Similarly, we find that the variance of $Y_\alpha$ is given by
\begin{eqnarray}
\sigma^2_{\small Y_\alpha} & ~=~ & \texttt{Var}\left[\ln X\mid\alpha,\beta\right] ~=~
\frac{\partial^2}{\partial\alpha^2}\ln B(\alpha,\beta)
~=~\psi'(\alpha)-\psi'(\alpha+\beta)\,,
\end{eqnarray}
where $\psi'(\cdot)\doteq\psi_1(\cdot)$ is the *trigamma* function given by
\begin{eqnarray}
\psi_1(z) & \doteq & \frac{\Gamma(z)\,\Gamma''(z)-\Gamma'(z)^2}{\Gamma(z)^2}\,.
\end{eqnarray}
Likewise, the variance of $Y_\beta$ is given by
\begin{eqnarray}
\sigma^2_{\small Y_\beta} & ~=~ & \texttt{Var}\left[\ln(1-X)\mid\alpha,\beta\right] ~=~
\frac{\partial^2}{\partial\beta^2}\ln B(\alpha,\beta)
~=~\psi'(\beta)-\psi'(\alpha+\beta)\,,
\end{eqnarray}
and the covariance between $Y_\alpha$ and $Y_\beta$ is given by
\begin{eqnarray}
\sigma_{Y_\alpha,Y_\beta} & ~=~ & \texttt{Cov}\left[\ln X,\,\ln(1-X)\mid\alpha,\beta\right] ~=~
\frac{\partial^2}{\partial\alpha\partial\beta}\ln B(\alpha,\beta)
~=~-\psi'(\alpha+\beta)\,.
\end{eqnarray}


It might seem somewhat surprising that following the defined procedure does not immediately give us the mean and variance of the variate $X$, but instead gives the mean and variance of $\mathbf{u}(X)$. 
In fact, it turns out that $\langle\ln X\rangle$ and $\langle\ln(1-X)\rangle$ provide the sufficient statistics for the 
[Beta distribution](https://en.wikipedia.org/wiki/Beta_distribution "Wikipedia: Beta distribution"), 
and not $\langle X\rangle$. 
The mean and variance of $X$ are actually given by
\begin{eqnarray}
\mu_X & ~=~ & \mathbb{E}[X\mid\alpha,\beta] ~=~\frac{\alpha}{\alpha+\beta}\,,
\end{eqnarray}
and
\begin{eqnarray}
\sigma^2_X & ~=~ & \texttt{Var}[X\mid\alpha,\beta] ~=~\frac{\alpha\beta}{(\alpha+\beta)^2(\alpha+\beta+1)}\,,
\end{eqnarray}
respectively.
Note that we can also reparameterise the Beta distribution in another way. If we define $\nu\doteq\alpha+\beta$, then we see that
\begin{eqnarray}
\sigma^2_X ~=~ \frac{\mu_X\,(1-\mu_X)}{\nu+1} & \;\;\Rightarrow\;\; &
\nu ~=~ \frac{\mu_X\,(1-\mu_X)}{\sigma^2_X}-1\,,
\end{eqnarray}
such that
\begin{eqnarray}
\alpha~=~\mu_X\,\nu\,, & \;\;\;\; & \beta=(1-\mu_X)\,\nu\,.
\end{eqnarray}
The distribution is therefore heteroscedastic, with the variance $\sigma_X^2$ clearly being a function of 
the mean $\mu_X$ and hyper-parameter $\nu$.

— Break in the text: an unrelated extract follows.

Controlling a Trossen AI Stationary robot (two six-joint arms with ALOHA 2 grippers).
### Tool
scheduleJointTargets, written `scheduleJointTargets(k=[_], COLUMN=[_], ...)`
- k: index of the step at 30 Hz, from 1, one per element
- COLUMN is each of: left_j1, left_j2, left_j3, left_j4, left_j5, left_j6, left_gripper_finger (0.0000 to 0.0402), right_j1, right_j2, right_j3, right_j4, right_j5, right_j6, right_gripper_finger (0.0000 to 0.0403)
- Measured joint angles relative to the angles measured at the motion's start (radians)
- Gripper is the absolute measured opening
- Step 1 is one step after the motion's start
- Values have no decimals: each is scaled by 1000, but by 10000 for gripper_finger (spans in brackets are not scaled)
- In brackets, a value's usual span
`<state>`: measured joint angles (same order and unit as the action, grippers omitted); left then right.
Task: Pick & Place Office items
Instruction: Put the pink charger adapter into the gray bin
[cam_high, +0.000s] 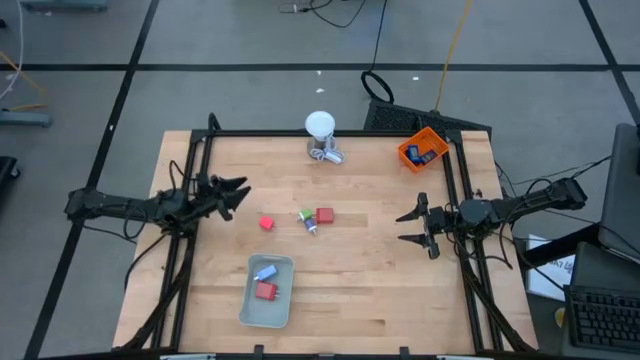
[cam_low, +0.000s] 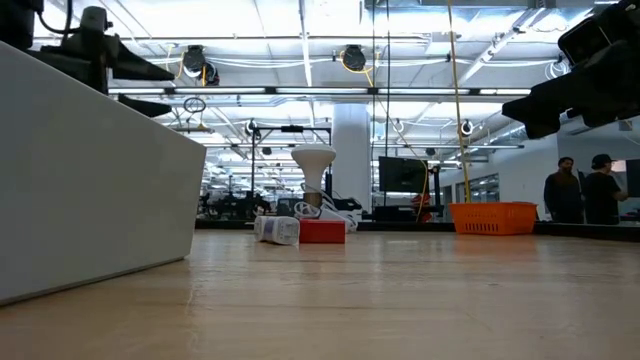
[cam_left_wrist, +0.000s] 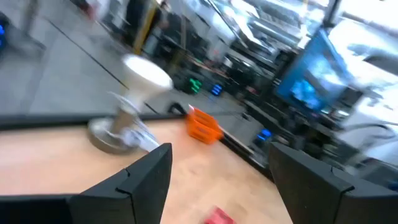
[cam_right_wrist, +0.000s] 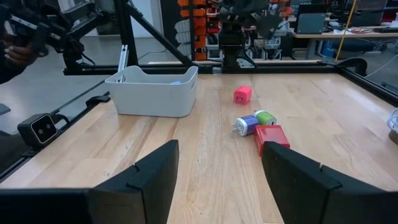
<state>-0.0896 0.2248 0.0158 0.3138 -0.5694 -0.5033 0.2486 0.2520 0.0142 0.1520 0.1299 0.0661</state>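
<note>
Both dark arms are hanging above the pale wooden tabletop (cam_high: 380, 290), one at each side, and neither is carrying anything. The left gripper (cam_high: 238, 194) is standing with its fingers spread wide and nothing between them; the right gripper (cam_high: 408, 227) is likewise parted and bare.

Loose office items are lying at the table's middle: a small red cube (cam_high: 266, 223) to the left, then a cluster of a green-and-white bit (cam_high: 307, 215), a light-blue plug-like piece (cam_right_wrist: 246, 125) and a red square block (cam_high: 325, 215) touching or just beside one another. The pale grey tray (cam_high: 247, 308) near the front edge is already holding a light-blue piece (cam_high: 265, 272) and a red block (cam_high: 265, 291). The orange mesh bin (cam_high: 408, 153) at the far right is holding dark pieces with blue faces.

The small red cube is lying just right of the left gripper and slightly nearer the front; that arm is judged the closer one. The cluster is sitting between the two arms, to the left of the right gripper.
</note>
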Motion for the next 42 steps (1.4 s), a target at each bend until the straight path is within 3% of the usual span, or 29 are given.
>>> scheduleJointTargets(k=[5,10,15,20,24,32,42], left_j1=[-3,-6,-2,5,5,4,4], left_j2=[120,338,568,721,803,904,1007], left_j3=[1,51,193,362,448,468,468], left_j4=[97,99,-114,-379,-477,-509,-579], left_j5=[174,150,180,234,282,292,307], left_j6=[-123,-142,-119,-84,6,320,345], left_gripper_finger=[269,269,269,269,269,269,269], right_j1=[0,0,0,0,0,0,0], right_j2=[0,0,0,0,0,0,0], right_j3=[0,0,0,0,0,0,0], right_j4=[0,0,0,0,0,0,0], right_j5=[0,0,0,0,0,0,0], right_j6=[0,0,0,0,0,0,0], right_gripper_finger=[220,220,220,220,220,220,220])
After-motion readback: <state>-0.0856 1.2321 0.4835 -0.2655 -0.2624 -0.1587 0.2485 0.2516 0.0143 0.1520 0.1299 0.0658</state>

Yet another reparametersiation is to retain $\alpha$ and $\nu$, such that the distribution becomes
\begin{eqnarray}
p(X=x\mid\alpha,\nu) & ~=~ & 
\frac{[x(1-x)]^{-1}\,e^{\alpha\ln\frac{x}{1-x}+\nu\ln(1-x)}}{B(\alpha,\nu-\alpha)}\,,
\end{eqnarray}
where the natural variates are now $\mathbf{u}(X)=[Y, \ln(1-X)]^{T}$. We therefore obtain the mean of variate $Y$ as
\begin{eqnarray}
\mu_Y & ~=~ & \frac{\partial}{\partial\alpha}\ln B(\alpha,\nu-\alpha)~=~\psi(\alpha)-\psi(\nu-\alpha)\,,
\end{eqnarray}
as before, and the variance of $Y$ is now also obtained as
\begin{eqnarray}
\sigma^2_Y & ~=~ & \frac{\partial^2}{\partial\alpha^2}\ln B(\alpha,\nu-\alpha)~=~\psi'(\alpha)+\psi'(\nu-\alpha)\,.
\end{eqnarray}
This should come as no surprise, since $Y=\ln X-\ln(1-X)$, such that
\begin{eqnarray}
\texttt{Var}[Y\mid\alpha,\beta] & ~=~ & 
\texttt{Var}[\ln X\mid\alpha,\beta]+\texttt{Var}[\ln(1-X)\mid\alpha,\beta]-2\,\texttt{Cov}[\ln X,\,\ln(1-X)\mid\alpha,\beta]
\\& ~=~ &
\sigma^2_{Y_\alpha}+\sigma^2_{Y_\beta}-2\,\sigma_{Y_\alpha, Y_\beta}~=~\psi'(\alpha)+\psi'(\beta)\,.
\end{eqnarray}
This little exercise demonstrates that although different parameterisations might make the various calculations either easier
or harder to obtain, they cannot alter the final results.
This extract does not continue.